Florida and New York, on the other hand, have seen only tiny upticks during this next phase of openness and now have leveled off, which means they ARE at herd immunity for their level of openness. They are at 36% and 27% immune, respectively.
Some people have said- “but they aren’t completely open though!” That’s correct. New Yorkers are at least partially wearing masks, businesses are requiring them, and schools are partially open. In Florida, the only thing not open is indoor bars I believe, and mask wearing is scorned and spotty at best. So this is a huge piece of information- herd immunity at 36% and 27% is possible under almost completely open circumstances. And 27% immunity is a level that many states are at or rapidly approaching in the US. So therefore, we could be almost entirely open AND not increase cases with some smart planning.
Some other states are not faring as well this time around. Which states those are was totally predictable (and indeed I did predict this)- at least if you understand herd immunity. As immunity levels go up, the amount of openness can go up without spiking cases. So states that aren’t very immune but have opened up a lot- like opening schools (crowded indoor spaces ie. super spreader environments), will see huge spikes in cases. In the US, this is the midwest and pacific northwest. See Ohio below for example. It’s at 16% and seeing a giant spike.
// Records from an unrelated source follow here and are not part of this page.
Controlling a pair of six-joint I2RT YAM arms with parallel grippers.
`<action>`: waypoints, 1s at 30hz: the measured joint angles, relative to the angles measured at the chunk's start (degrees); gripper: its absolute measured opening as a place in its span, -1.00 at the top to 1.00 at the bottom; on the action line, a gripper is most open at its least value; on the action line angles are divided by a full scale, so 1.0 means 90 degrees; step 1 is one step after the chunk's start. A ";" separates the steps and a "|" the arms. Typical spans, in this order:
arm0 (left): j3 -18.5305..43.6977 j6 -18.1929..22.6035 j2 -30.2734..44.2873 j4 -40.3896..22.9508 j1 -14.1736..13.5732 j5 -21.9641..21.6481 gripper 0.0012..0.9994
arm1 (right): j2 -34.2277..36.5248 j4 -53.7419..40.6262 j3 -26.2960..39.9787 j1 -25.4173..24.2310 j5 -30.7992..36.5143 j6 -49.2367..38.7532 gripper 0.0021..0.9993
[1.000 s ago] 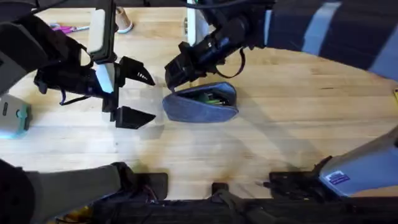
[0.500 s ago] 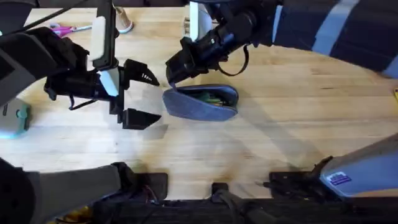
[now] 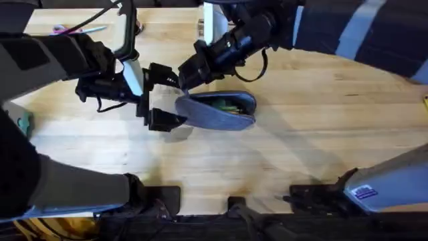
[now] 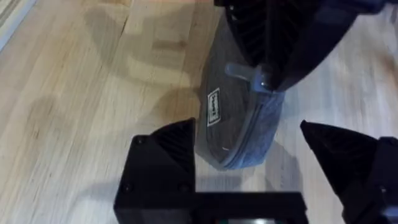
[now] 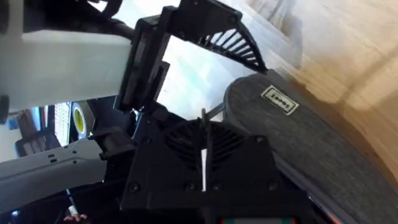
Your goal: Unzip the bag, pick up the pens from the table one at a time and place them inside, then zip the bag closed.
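Note:
The grey-blue bag [image 3: 221,115] lies mid-table, its zipper open along the far side, with green and orange pens [image 3: 227,105] showing inside. My left gripper [image 3: 175,100] is open, its two fingers straddling the bag's left rounded end; the left wrist view shows that end of the bag [image 4: 239,127] between the left gripper's [image 4: 249,137] black fingers [image 4: 168,149]. My right gripper [image 3: 184,79] hangs just above the same end, shut on the small metal zipper pull [image 4: 244,71]. In the right wrist view the right gripper [image 5: 204,121] is shut over the bag [image 5: 305,143].
Pink-handled scissors [image 3: 65,29] lie at the far left corner. A teal object [image 3: 24,123] sits at the left edge, and a white post [image 3: 212,20] stands at the back centre. Bare wooden table [image 3: 321,134] stretches to the right of the bag.
My left gripper has moved right, from open table to straddling the bag's left end. The right gripper has stayed over that end of the bag.

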 joint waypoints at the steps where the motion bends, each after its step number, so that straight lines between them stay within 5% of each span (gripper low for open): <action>1: 0.0000 -0.0025 0.0032 -0.0001 0.0000 0.0045 -0.99 | 0.0000 0.0000 0.0000 0.0000 0.0000 0.0000 0.94; 6: -0.0002 -0.0084 0.0054 0.0002 0.0000 0.0188 -0.96 | 0.0000 -0.0002 0.0000 0.0000 0.0000 0.0000 0.94; 8: -0.0002 -0.0121 0.0054 0.0002 0.0000 0.0243 -0.58 | 0.0000 -0.0002 0.0000 0.0000 0.0000 0.0000 0.94; 12: -0.0004 -0.0132 0.0054 0.0002 0.0000 0.0261 0.69 | 0.0000 -0.0002 0.0000 0.0000 0.0000 0.0000 0.94; 13: -0.0005 -0.0115 0.0054 0.0024 0.0000 0.0269 0.84 | 0.0000 -0.0005 0.0000 0.0000 0.0000 0.0000 0.94; 20: -0.0005 -0.0132 0.0054 0.0026 0.0000 0.0234 0.92 | 0.0000 -0.0199 0.0000 -0.0005 0.0218 -0.0003 0.94; 30: -0.0017 -0.0132 0.0059 0.0051 -0.0042 0.0179 0.92 | -0.0002 -0.1842 0.0020 -0.0481 0.2053 0.0000 0.94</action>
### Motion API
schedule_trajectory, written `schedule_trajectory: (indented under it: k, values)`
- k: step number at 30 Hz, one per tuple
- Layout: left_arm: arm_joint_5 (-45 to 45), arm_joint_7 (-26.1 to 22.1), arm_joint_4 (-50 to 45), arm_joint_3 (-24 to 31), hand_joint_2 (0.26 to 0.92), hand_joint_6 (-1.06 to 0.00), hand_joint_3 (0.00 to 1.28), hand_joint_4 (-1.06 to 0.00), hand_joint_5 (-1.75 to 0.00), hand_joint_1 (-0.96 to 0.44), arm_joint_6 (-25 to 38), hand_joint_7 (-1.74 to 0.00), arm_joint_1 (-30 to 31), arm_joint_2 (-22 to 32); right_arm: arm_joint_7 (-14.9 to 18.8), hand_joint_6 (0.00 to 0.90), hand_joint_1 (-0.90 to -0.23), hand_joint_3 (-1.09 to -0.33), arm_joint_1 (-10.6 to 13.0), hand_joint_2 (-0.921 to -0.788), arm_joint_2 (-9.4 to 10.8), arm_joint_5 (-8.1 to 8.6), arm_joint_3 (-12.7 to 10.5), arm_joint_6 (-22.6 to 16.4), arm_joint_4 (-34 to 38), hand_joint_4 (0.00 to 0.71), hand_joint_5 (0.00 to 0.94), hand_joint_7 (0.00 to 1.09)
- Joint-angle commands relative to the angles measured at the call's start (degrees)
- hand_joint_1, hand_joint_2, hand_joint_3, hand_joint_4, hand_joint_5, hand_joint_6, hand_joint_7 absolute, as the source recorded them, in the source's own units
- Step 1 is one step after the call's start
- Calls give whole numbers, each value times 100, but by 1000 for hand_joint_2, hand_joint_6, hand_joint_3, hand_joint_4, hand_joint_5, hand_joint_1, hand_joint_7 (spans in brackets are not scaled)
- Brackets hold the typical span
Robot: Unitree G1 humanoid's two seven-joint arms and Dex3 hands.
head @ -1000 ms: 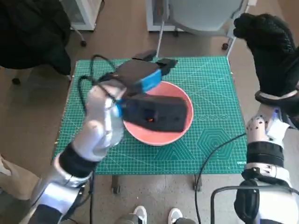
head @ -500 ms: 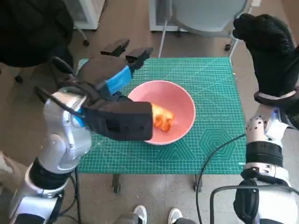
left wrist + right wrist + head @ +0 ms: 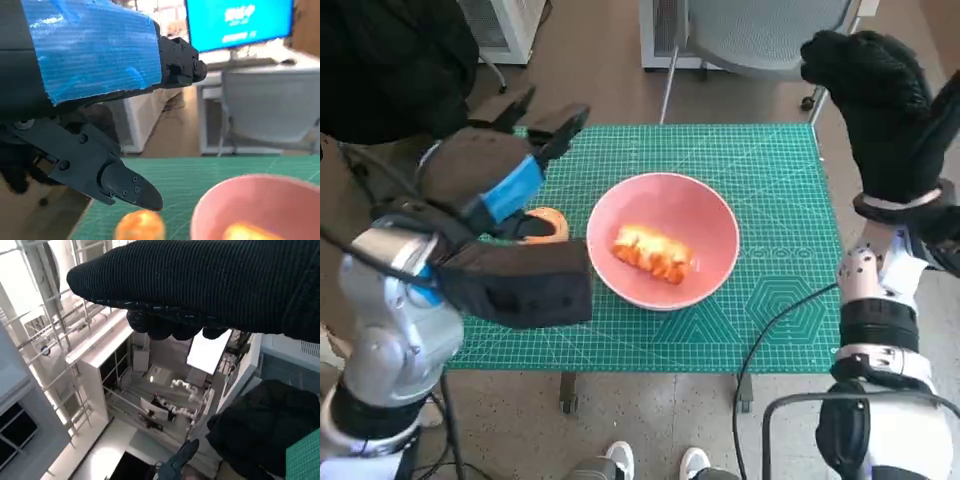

So what can we do with this information? For one thing, the level of openness to not spread COVID can be determined empirically from the percent immunity of a state, the number of active cases, and the willingness to follow mask mandates and other safety guidelines. People can use this information to determine whether it’s safe to send their kids to school and politicians can use it to determine what level of re-opening they should be enacting. This should also put the mask debate to rest– wear a mask– keep your business open and don’t spread COVID. My analysis of mask mandates showed that they related to less COVID cases in the US with a p-value of 10-16. So they work.
The converse of this is that some states could be more open than they are. There are real harmful effects of being shut down, on the economy, jobs, and people’s mental health. New York, for instance, could have been this open without spiking since late April. Think how many jobs could have been saved and how much better NYC residents would feel right now. I should make the caveat, though, that this type of evaluation needs to be done on at least a county level, because even within states there are areas that are more or less immune.
Lastly, I hope it has become clear that herd immunity is a value that changes with social connectivity and behavior. It is actually a good reason to wear masks and social distance. It is not a strategy. But it could be very useful in designing a strategy that is nuanced and saves the most lives while keeping the economy as open as possible. It could be used to create a win-win strategy that I believe most people would be ok with. It can also be used to predict people’s level of risk for activities in a particular county. The risk is not uniform in the US or even in any state. The more real, trustworthy information that people have to make decisions, the more empowered they will be over their own health. We need to understand and embrace the nuance in the science behind COVID-19 herd immunity. Because otherwise we are stuck between a rock and a hard place, unable to see that there is a perfectly serviceable path, right in the middle, that could save us.